Andy Murray impresses in Shanghai opener to set up Janowicz rematch
Andy Murray beats Teymuraz Gabashvili in straight sets to reach the second round of the Shanghai Masters
Tough though his draw may be, Andy Murray may reasonably expect to make a good run through the penultimate Masters tournament of the year in Shanghai.
He was unable to play last year while he recovered from back surgery, but the Briton reached the finals of this hugely popular tournament in the three previous years, and won the title in 2010 and 2011.
Not only did that represent an impressive 12-1 record at the Qi Zhong Tennis Center, but Murray also arrived this year with the Shenzhen title and a semi-final finish in Beijing.
But Murray also has a little extra incentive—the World Tour Finals in November. Still outside the top eight at No9 in the Race, he needs to close the gap on those above him—Kei Nishikori, Marin Cilic, Tomas Berdych and Milos Raonic—and maintain his advantage over David Ferrer and Grigor Dimitrov, who sit at 10 and 11, fewer than 150 points behind him.
And Murray’s form on Chinese courts was on full show as he took on the No55-ranked qualifier, Teymuraz Gabashvili.
He made two straight breaks of serve in a spectacular opening from which the Russian might have expected a rather better scoreline. For although Gabashvili was playing some fine tennis, Murray was on fire, chasing down smashes, firing angled forehand returns, looking every inch the former Shanghai champion.
Murray served out to love with an ace to make it 4-0, and then again to make it 5-1. With 27 minutes on the clock, he was a set up, 6-1.
Murray wavered briefly in the first game of the second set, and Gabashvili was ready and waiting to pounce on a couple poor shots from the Briton. Murray conceded an immediate break, but retaliated straight away.
An eager Gabashvili, though, took advantage of a lapse in concentration from Murray to rush the Briton into more errors. The Russian chased to the net enthusiastically, varied the angles, unleashed some big forehands, and broke again, drawing a time violation for Murray in the process.
But it’s a fine line between exuberant control and over-exuberant errors, and Gabashvili began to step over that line as the set reached its climax.
Murray’s concentration was back and he kept testing the Russian’s firepower with some impressive defence and powerful plays from the baseline. Serving for the set, Gabashvili played some spectacular shots, but Murray responded in kind, and drew just enough errors to break.
With the Briton now fully engaged, he did not drop another game: Murray sealing the win, 7-5.

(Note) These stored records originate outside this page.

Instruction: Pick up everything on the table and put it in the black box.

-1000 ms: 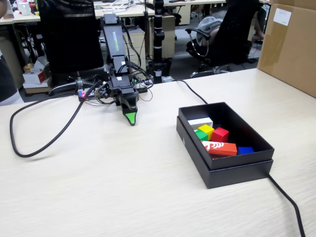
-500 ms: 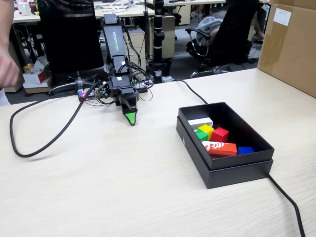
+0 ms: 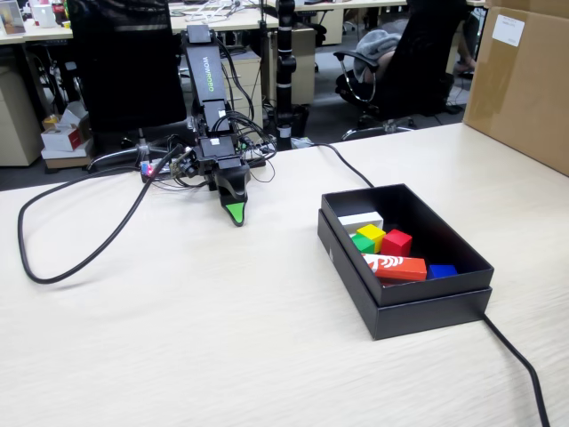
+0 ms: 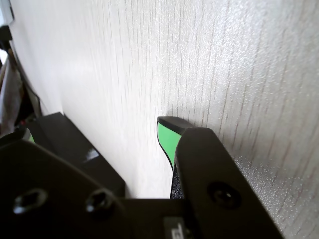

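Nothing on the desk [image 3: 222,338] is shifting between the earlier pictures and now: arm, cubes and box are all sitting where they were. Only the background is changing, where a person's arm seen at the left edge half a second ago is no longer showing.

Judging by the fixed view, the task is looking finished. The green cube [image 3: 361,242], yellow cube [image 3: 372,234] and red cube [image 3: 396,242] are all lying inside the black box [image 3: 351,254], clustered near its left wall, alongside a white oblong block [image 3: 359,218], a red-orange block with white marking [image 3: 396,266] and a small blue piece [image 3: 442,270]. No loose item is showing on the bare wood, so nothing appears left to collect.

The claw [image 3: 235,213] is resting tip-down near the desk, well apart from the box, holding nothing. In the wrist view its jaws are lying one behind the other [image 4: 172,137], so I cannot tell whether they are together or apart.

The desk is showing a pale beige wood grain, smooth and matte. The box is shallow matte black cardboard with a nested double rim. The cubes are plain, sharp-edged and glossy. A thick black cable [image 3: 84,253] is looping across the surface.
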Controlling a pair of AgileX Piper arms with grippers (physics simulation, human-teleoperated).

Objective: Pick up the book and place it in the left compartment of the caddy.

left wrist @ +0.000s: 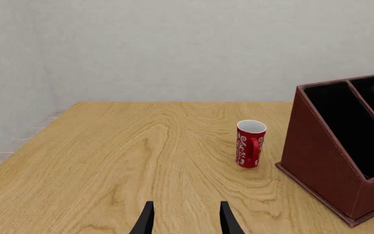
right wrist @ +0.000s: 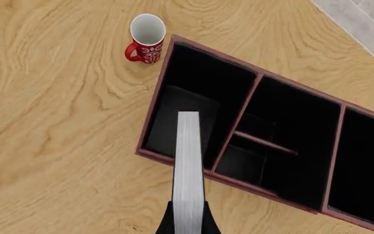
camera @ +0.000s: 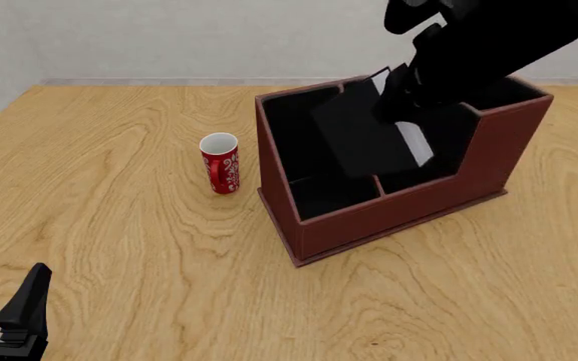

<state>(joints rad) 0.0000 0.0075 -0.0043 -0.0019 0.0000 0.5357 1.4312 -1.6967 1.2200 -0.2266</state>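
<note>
book [right wrist: 188, 165] over caddy [camera: 390, 214], cup [camera: 220, 163] beside

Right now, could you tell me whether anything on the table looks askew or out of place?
Only the book stands out: the right claw holds it tilted above the caddy, not yet seated in the left compartment. The red cup stands upright beside the caddy.

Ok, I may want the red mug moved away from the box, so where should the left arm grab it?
Grip the mug around its upper body, jaws either side of the round wall, coming in over the bare table on its left. It stands upright, and the box sits close on its other side. The left gripper is already open.
</note>
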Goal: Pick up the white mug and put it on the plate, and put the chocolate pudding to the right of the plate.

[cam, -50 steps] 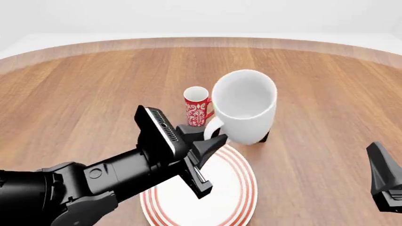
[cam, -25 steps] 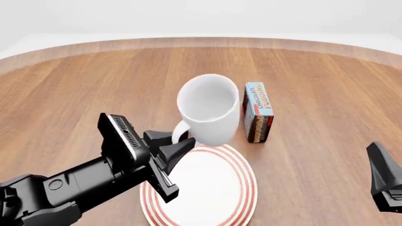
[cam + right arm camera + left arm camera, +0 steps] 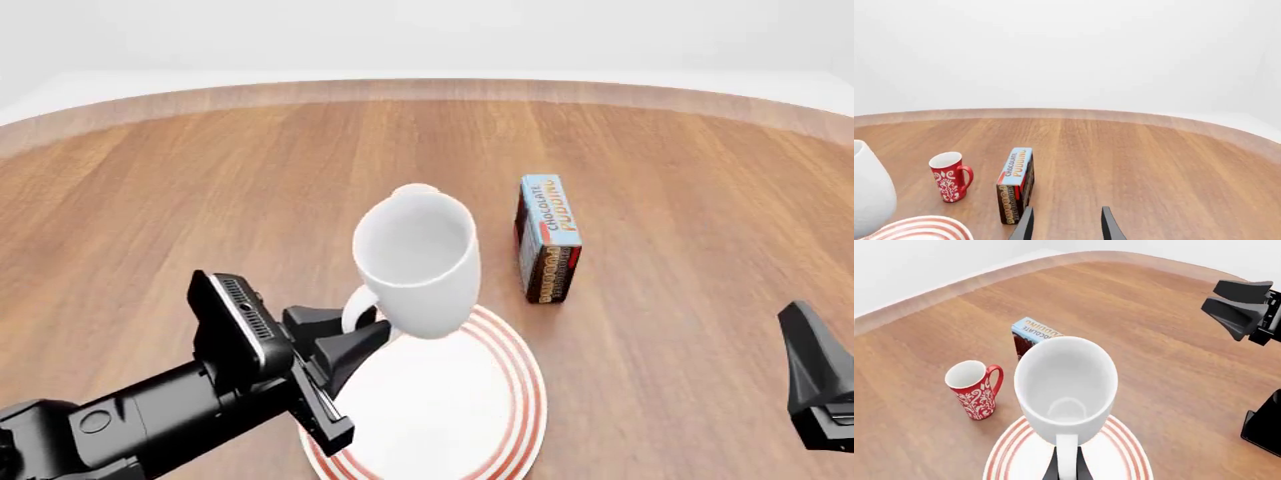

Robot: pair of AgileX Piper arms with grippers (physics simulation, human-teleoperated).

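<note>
Left tool [image 3: 350,345] holds empty white mug [image 3: 416,262] above bare plate [image 3: 514,400]

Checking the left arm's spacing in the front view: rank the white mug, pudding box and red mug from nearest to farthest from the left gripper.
1. White mug: held by its handle in the left gripper.
2. Pudding box: right of the mug, beyond the plate.
3. Red mug: behind the white mug, mostly hidden; too close to call against the box.

Left gripper [image 3: 350,335] raised, fingers pinched closed; right gripper [image 3: 1066,222] low, fingers parted
</note>
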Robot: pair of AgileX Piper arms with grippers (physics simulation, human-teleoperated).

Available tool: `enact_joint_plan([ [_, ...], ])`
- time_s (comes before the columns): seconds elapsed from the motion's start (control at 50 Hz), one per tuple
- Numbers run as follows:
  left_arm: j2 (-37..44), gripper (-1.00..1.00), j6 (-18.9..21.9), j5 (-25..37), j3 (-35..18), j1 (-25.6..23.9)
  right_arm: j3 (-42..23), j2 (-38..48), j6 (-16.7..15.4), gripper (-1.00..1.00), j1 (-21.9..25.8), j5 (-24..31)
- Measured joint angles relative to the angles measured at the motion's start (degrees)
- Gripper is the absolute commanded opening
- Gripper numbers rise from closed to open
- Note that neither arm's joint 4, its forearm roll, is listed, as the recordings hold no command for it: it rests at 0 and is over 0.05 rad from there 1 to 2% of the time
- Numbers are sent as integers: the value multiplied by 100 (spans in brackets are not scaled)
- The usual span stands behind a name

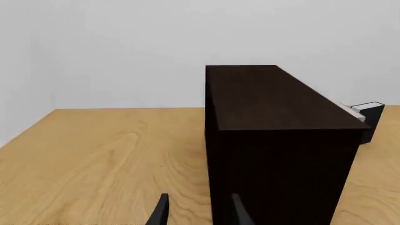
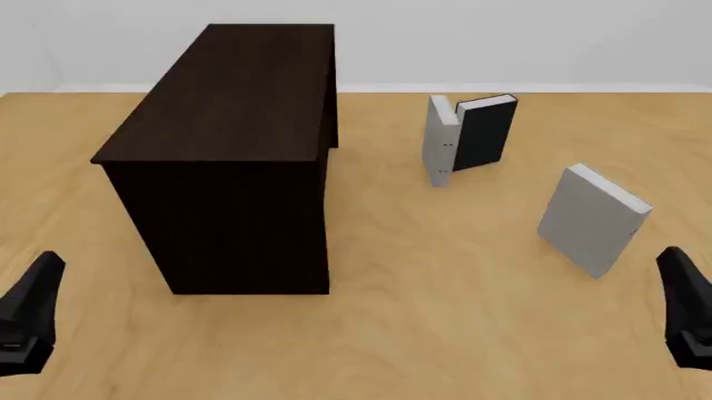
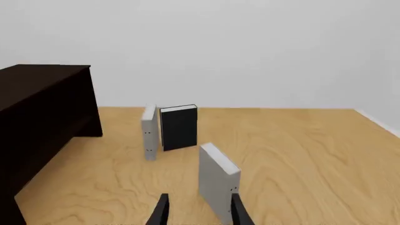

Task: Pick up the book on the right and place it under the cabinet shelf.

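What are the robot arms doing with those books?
Nothing is being held yet. Both arms sit low at the near edge of the table, the left gripper and the right gripper both open and empty. The light-grey book stands upright on the table just ahead of the right gripper. Farther back stand a black book and a thin grey slab. The big dark cabinet stands on the left side, in front of the left gripper.

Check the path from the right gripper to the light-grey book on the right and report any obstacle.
Nothing visible stands in the way. The right gripper sits near the table's front edge, jaws apart, and the grey book stands upright just ahead of it, bare wood between. The black book and narrow grey slab stand farther back.
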Motion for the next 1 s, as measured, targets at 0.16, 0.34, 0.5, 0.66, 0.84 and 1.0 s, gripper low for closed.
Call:
enact_joint_plan([
  [0.16,58,100,-6,-33,2,82,21,311,-61,100,-70,-179],
  [0.34,126,100,-12,-70,4,120,-256,852,-232,100,-40,-136],
  [0.5,151,100,-16,-78,4,134,-759,1272,-447,100,-41,247],
  [0.66,154,100,-18,-73,4,139,-1437,1611,-653,100,-94,844],
  [0.84,153,100,-20,-68,2,140,-2308,2130,-919,100,-188,1552],
  [1.0,154,100,-21,-67,1,140,-3009,2710,-1183,100,-239,2073],
])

Both men had clearly enjoyed much of this match, just as the crowds had, and exchanged warm words and smiles at the net. However Murray may not find the rest of his draw too much fun. He next faces Jerzy Janowicz, who has given him big problems in the past—most recently taking the first set from Murray in Beijing.
Next up could be Ferrer, desperate for points though in a bit of a trough of form, and looming in the quarters is Novak Djokovic, who won his fifth Beijing title at the weekend in scintillating style. The world No1 is the man in the draw who can match Murray’s Shanghai: Djokovic has won here for the last two years.

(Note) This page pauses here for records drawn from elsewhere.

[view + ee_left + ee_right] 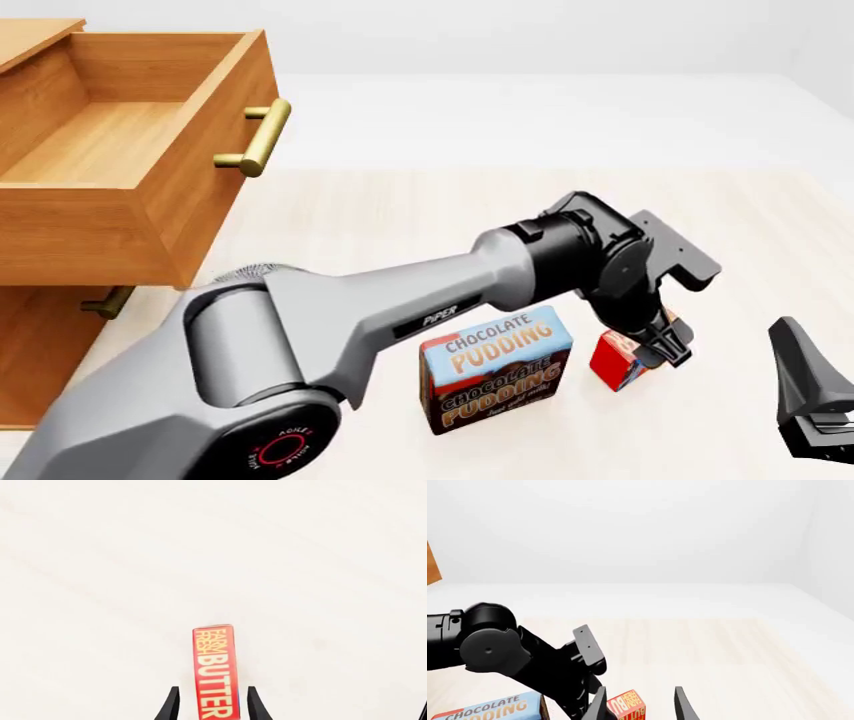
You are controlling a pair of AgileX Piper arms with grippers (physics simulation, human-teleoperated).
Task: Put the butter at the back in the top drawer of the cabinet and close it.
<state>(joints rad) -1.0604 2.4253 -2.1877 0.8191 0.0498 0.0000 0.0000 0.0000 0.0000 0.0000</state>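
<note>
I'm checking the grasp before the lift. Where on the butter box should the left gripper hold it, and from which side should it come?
Grip the butter across its two broad faces, coming down from above. It stands on a narrow edge beside the chocolate pudding box, so its thin width fits between the fingers of the left gripper, which already straddle it.

The butter (215,672) stands on edge between the two dark fingers (172,707) of the left tool (213,705). Its narrow red face is turned to the camera, with "FARM FRESH BUTTER" in orange-yellow letters running along its length. One finger lies at the box's nine o'clock side and the other at its three o'clock side, each with a thin gap showing, so neither visibly touches it. Beyond the box, toward twelve o'clock, spreads the pale, faintly streaked bench (200,555).
</note>
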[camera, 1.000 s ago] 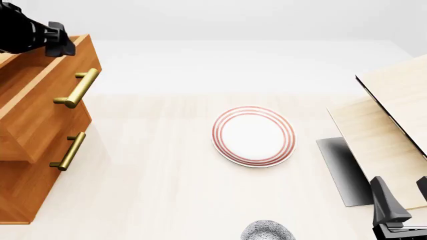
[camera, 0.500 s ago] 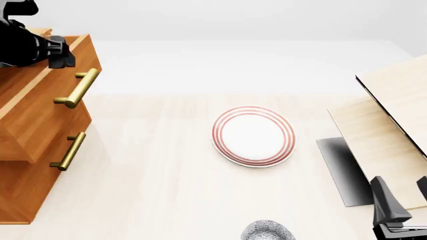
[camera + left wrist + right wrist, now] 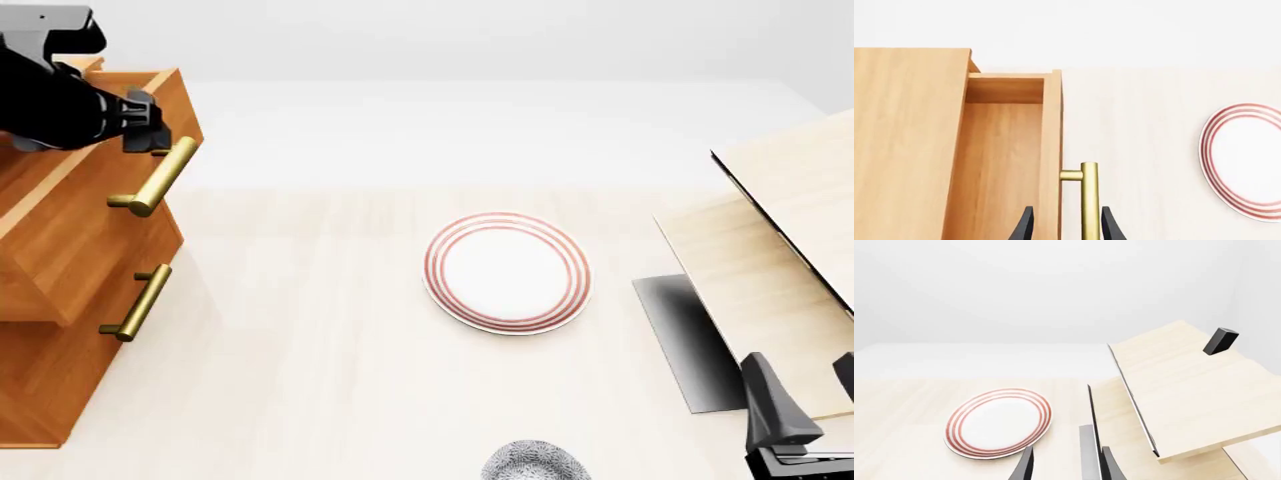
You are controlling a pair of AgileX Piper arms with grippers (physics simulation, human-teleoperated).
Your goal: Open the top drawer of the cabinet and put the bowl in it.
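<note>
A plate (image 3: 507, 271) lies between the cabinet (image 3: 60, 300) and bowl (image 3: 537, 463).

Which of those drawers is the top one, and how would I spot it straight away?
Look at the orange-brown cabinet at the table's left edge. The top drawer is its uppermost one, already pulled out so its plain wood inside shows, with the left gripper at its brass handle. The drawer below it, with a like handle, sticks out less.

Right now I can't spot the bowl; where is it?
In the front view the bowl sits at the table's near edge, nearer the arms than the plate, partly cut off.
</note>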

And should Murray come through all that, the semis are likely to throw him Roger Federer, Nishikori or Dimitrov.
In the bottom half headed by Rafael Nadal, however, the upsets continued. After Marin Cilic lost his first-round match, fellow London hopeful Ernests Gulbis made a lack-lustre exit to Mikhail Youzhny, 6-4, 6-1, in just 66 minutes.

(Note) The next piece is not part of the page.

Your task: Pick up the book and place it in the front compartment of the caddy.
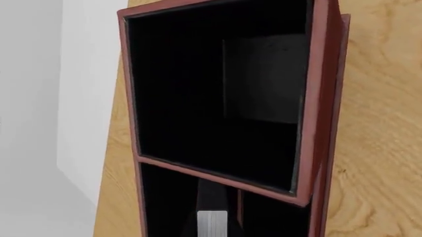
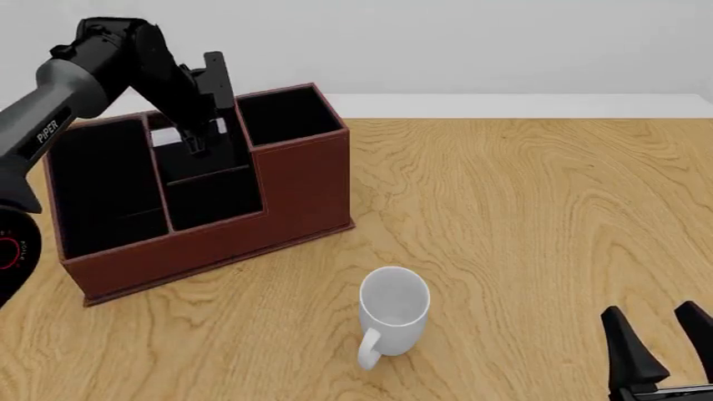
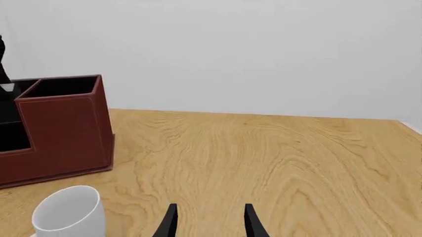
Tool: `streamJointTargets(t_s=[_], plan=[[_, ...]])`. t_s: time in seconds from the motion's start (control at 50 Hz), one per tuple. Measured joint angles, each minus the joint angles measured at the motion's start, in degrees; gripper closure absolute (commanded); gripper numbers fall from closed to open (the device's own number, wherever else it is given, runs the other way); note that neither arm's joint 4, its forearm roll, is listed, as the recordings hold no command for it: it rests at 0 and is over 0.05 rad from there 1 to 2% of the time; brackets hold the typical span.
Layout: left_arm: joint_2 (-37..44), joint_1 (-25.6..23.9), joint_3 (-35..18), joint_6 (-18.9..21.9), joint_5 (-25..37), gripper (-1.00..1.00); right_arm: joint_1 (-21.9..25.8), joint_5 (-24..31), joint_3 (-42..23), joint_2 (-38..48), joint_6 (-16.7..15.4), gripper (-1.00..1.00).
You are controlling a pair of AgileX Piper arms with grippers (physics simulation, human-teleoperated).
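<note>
Step in hand: While our left gripper (image 2: pixel 199 125) hangs over the caddy (image 2: pixel 300 180), we judge we are at the placing stage, with the book (image 2: pixel 167 137) carried above the compartments.
Left gripper: Its fingers point down into the box; a white-edged book shows at them, so we take it as closed on the book, though the contact itself is dark and hard to read.
Book: Directly under the fingers in the left wrist view (image 1: pixel 212 222), just above a narrow middle cell and not yet set down.
Caddy: Below the left gripper, well away from our right one.
Next move: We must make sure the cell beneath the fingers is the front one, then lower straight and release.
Mug (image 2: pixel 395 311): Between the two grippers, nearer our right.
Right gripper (image 2: pixel 662 351): Parted, holding nothing, low over the table (image 2: pixel 535 217).
</note>
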Motion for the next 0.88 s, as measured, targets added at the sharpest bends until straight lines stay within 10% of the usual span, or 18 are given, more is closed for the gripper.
streamJointTargets(t_s=[0.16,0.18,0.88], plan=[[1.95,0.26,-2.22,-0.36,-0.20,1.00,-0.12,0.01,0.02,0.00,-0.04,-1.00],[2.12,0.33,-2.39,-0.37,-0.26,-1.00,-0.13,0.01,0.02,0.00,-0.05,-1.00],[0.81,0.85,-4.99,1.32,-0.76,-1.00,0.06,-0.22,0.03,0.00,0.14,-1.00]])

And in the upper quarter, No15 seed Fabio Fognini lost to the world No553, Chuhan Wang, 7-6(5), 6-4. Playing with a wild card, the 22-year-old Chinese man saved four of five break points, and goes on to play qualifier Malek Jaziri for a chance possibly to play Australian Open champion Stan Wawrinka.
As for Murray’s London campaign, he would not be drawn on his hopes of qualifying, though his success or otherwise in Shanghai will play a big part: “I’ll see where I’m at when I get back from [Shanghai]. If I’ve still got a shot, then I’ll definitely go for it. The past few years, I’ve been lucky going into Paris safe. It’ll be interesting being in a different position this year, when anything can happen. There’ll be pressure on everyone.”
Nadal himself is rumoured to be taking antibiotics after being diagnosed with appendicitis, but the second seed intends to continue playing in Shanghai. He will take on Feliciano Lopez in his opener.